To get up to speed with how to use this library, check out the W&B x fastai x Hugging Face study group. The docs are your friend and full of examples as well. I'll be working on updating the other examples floating around the internet as I have time.
If you have any questions, please use the hf-fastai
channel in the fastai discord or github issues. As always, any and all PRs are welcome.
0.0.26 release
Checkout the readme for more info.
This release fixes a couple of issues and also includes a few breaking changes. Make sure you update your version of fastai to >= 2.3.1 and your huggingface transformers to >= 4.5.x
Goodby 2020 release!
- Updated the Seq2Seq models to use some of the latest huggingface bits like tokenizer.prepare_seq2seq_batch.
- Separated out the Seq2Seq and Token Classification metrics into metrics-specific callbacks for a better separation of concerns. As a best practice, you should now only use them as fit_one_cycle, etc.. callbacks rather than attach them to your Learner.
- NEW: Translation are now available in blurr, joining causal language modeling and summarization in our core Seq2Seq stack
- NEW: Integration of huggingface's Seq2Seq metrics (rouge, bertscore, meteor, bleu, and sacrebleu). Plenty of info on how to set this up in the docs.
- NEW: Added default_text_gen_kwargs, a method that given a huggingface config, model, and task (optional), will return the default/recommended kwargs for any text generation models.
- A lot of code cleanup (e.g., refactored naming and removal of redundant code into classes/methods)
- More model support and more tests across the board! Check out the docs for more info
- Misc. validation improvements and bug fixes.
See the docs for each task for more info!
PyTorch 1.7 and fast.ai 2.1.x compliant release
Makes blurr PyTorch 1.7 and fast.ai 2.1.x compliant.

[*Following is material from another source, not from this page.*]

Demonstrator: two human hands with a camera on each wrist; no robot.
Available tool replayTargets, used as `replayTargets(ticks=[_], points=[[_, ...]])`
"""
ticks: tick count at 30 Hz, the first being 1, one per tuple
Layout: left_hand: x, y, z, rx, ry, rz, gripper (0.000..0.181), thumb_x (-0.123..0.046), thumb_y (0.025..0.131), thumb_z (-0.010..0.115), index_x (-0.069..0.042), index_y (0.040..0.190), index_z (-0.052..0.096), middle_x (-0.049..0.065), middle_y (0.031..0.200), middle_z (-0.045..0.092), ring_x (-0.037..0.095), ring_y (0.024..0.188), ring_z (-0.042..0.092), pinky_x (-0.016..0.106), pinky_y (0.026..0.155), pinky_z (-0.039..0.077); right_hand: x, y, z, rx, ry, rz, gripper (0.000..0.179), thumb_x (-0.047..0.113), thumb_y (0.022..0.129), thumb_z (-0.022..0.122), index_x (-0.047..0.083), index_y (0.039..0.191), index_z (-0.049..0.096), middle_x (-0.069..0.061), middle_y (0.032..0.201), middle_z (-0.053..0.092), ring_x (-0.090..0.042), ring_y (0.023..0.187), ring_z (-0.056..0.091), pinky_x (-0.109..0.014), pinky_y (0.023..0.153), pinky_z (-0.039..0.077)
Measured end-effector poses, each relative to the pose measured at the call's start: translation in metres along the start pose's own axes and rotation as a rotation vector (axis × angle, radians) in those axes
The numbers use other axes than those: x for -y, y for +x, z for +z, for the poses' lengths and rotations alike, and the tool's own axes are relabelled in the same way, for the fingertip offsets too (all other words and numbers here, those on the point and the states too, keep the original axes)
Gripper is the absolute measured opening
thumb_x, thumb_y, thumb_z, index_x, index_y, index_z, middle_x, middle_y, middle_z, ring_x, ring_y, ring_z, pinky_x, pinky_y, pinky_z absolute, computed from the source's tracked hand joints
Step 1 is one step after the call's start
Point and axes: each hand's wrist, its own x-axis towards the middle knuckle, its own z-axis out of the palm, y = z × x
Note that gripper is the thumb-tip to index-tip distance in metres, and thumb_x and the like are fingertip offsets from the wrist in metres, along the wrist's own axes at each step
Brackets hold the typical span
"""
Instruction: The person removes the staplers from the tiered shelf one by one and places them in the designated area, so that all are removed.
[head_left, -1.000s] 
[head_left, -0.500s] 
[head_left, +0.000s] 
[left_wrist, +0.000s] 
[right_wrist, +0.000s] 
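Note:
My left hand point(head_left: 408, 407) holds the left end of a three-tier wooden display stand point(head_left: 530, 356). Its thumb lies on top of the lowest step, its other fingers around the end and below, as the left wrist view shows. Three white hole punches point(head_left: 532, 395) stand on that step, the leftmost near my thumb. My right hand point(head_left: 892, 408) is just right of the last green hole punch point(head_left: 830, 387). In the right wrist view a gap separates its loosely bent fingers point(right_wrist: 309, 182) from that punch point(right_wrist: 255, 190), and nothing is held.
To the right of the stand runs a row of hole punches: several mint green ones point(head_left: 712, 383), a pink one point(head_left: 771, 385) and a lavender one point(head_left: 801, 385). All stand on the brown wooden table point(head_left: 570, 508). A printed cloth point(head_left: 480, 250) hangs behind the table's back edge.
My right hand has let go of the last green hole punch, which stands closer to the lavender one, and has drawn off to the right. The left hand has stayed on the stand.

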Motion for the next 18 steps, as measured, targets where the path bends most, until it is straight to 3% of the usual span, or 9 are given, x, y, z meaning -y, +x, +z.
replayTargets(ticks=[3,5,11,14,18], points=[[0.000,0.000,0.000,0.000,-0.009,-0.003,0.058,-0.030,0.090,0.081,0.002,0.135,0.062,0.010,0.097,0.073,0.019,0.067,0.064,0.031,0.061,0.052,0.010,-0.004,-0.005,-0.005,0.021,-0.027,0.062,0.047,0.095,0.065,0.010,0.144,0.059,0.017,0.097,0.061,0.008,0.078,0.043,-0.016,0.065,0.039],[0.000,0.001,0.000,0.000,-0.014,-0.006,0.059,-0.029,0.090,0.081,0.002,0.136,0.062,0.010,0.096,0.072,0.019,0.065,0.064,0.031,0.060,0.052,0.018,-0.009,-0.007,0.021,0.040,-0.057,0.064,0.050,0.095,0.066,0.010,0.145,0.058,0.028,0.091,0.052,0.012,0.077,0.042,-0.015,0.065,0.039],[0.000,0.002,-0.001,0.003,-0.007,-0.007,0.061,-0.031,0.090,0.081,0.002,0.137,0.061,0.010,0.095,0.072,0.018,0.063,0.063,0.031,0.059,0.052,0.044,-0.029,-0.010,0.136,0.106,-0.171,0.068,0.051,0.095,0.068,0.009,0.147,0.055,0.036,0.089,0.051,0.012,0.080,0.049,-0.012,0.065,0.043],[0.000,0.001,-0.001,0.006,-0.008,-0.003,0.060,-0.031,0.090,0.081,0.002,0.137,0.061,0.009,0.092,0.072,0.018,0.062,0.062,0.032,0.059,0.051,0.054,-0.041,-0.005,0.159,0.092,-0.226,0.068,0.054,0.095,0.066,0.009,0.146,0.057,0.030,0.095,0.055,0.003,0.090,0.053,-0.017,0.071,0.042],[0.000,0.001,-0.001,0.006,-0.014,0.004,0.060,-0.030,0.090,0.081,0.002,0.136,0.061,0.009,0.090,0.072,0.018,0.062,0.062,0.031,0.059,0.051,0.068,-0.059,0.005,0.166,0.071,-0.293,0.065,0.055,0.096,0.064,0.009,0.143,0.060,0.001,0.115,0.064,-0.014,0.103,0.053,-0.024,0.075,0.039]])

Added new examples section
Misc. improvements/fixes.
On-the-fly Batch-Time Tokenization Release
This release simplifies the API and introduces a new on-the-fly tokenization feature whereby all tokenization happens during mini-batch creation. There are several upsides to this approach. First, it gets you training faster. Second, it reduces RAM utilization during the reading of your raw data (esp. nice with very large datasets that would give folks problems on platforms like colab). And lastly, I believe the approach provides some flexibility to include data augmentation and/or build adverserial models amongst other things.